• Prompt:
Write out again, exactly, the lines below starting at the one with "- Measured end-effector" and ending at the one with "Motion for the".
######
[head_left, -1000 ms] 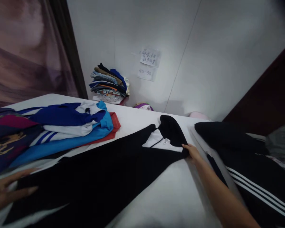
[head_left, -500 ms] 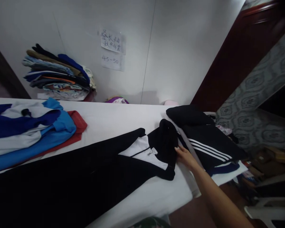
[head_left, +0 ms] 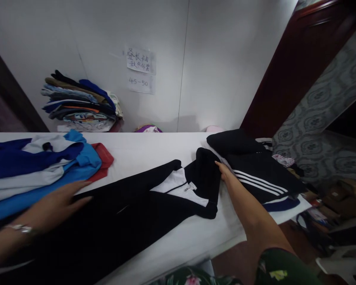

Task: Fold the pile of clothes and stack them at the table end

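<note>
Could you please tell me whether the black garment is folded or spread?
Spread: the garment lies stretched along the table, its hood at the right hand.

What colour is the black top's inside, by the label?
That inside part is white with a dark line, shown best in the head view.

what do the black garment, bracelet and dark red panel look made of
Garment: matt fabric, perhaps a thick knit, with soft rounded folds and no shine. Bracelet: probably polished metal, since it glints, though blur leaves it open. Panel: perhaps varnished wood; glossy streaks show near its top.
</note>
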Demonstrator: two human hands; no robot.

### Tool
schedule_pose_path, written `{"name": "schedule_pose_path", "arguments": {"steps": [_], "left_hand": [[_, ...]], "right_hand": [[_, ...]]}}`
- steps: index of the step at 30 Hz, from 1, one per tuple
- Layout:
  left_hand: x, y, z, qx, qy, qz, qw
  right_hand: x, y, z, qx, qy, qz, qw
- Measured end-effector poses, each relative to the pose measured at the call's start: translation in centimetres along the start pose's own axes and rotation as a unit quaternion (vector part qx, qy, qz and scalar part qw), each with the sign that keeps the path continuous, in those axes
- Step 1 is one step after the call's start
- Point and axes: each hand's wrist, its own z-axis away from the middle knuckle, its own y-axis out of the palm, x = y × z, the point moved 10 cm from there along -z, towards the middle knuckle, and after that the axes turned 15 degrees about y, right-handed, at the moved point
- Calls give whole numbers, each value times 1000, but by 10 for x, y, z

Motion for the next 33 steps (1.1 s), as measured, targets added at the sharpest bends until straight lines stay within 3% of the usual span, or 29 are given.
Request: {"name": "schedule_pose_path", "arguments": {"steps": [4,7,9,13,15,18,20,22,24,25,27,29,31,33], "left_hand": [[-61,74,-27,77,134,-10,988],[-79,118,-22,147,132,-15,980],[-81,133,-17,172,126,-19,977],[-78,133,-16,166,130,-3,978],[-81,125,-17,148,121,27,981],[-97,97,-20,51,98,134,985],[-101,84,-18,-24,34,271,962],[-101,90,-12,-51,-58,426,901],[-103,105,-4,-47,-132,541,829],[-104,112,-1,-42,-158,586,794],[-105,123,5,-41,-200,654,729],[-112,130,9,-31,-222,703,675],[-118,126,10,-40,-220,695,683],[-123,112,7,-73,-204,658,721]], "right_hand": [[16,6,26,26,-85,-29,996],[30,2,53,45,-146,-83,985],[39,-6,71,40,-182,-140,972],[46,-3,103,44,-212,-207,954],[44,18,125,67,-243,-194,948],[31,72,173,118,-331,-79,933],[6,131,212,210,-387,108,892],[-44,185,250,320,-422,336,779],[-94,209,270,362,-437,499,655],[-109,212,272,353,-445,543,619],[-123,210,269,308,-460,581,597],[-128,204,265,272,-474,584,600],[-130,199,263,253,-486,579,604],[-130,197,267,242,-500,573,602]]}}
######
• Your response:
- Measured end-effector poses, each relative to the pose measured at the call's start: translation in centimetres along the start pose's own axes and rotation as a unit quaternion (vector part qx, qy, qz and scalar part qw), each with the sign that keeps the path continuous, in those axes
- Step 1 is one step after the call's start
- Point and axes: each hand's wrist, its own z-axis away from the middle knuckle, its own y-axis out of the palm, x = y × z, the point moved 10 cm from there along -z, towards the middle knuckle, and after that the axes turned 15 degrees about y, right-handed, at the moved point
- Calls give whole numbers, each value times 1000, but by 10 for x, y, z

Motion for the next 33 steps (1.1 s), as measured, targets added at the sharpest bends until straight lines stay within 3% of the usual span, or 29 are given.

No more is needed for this answer.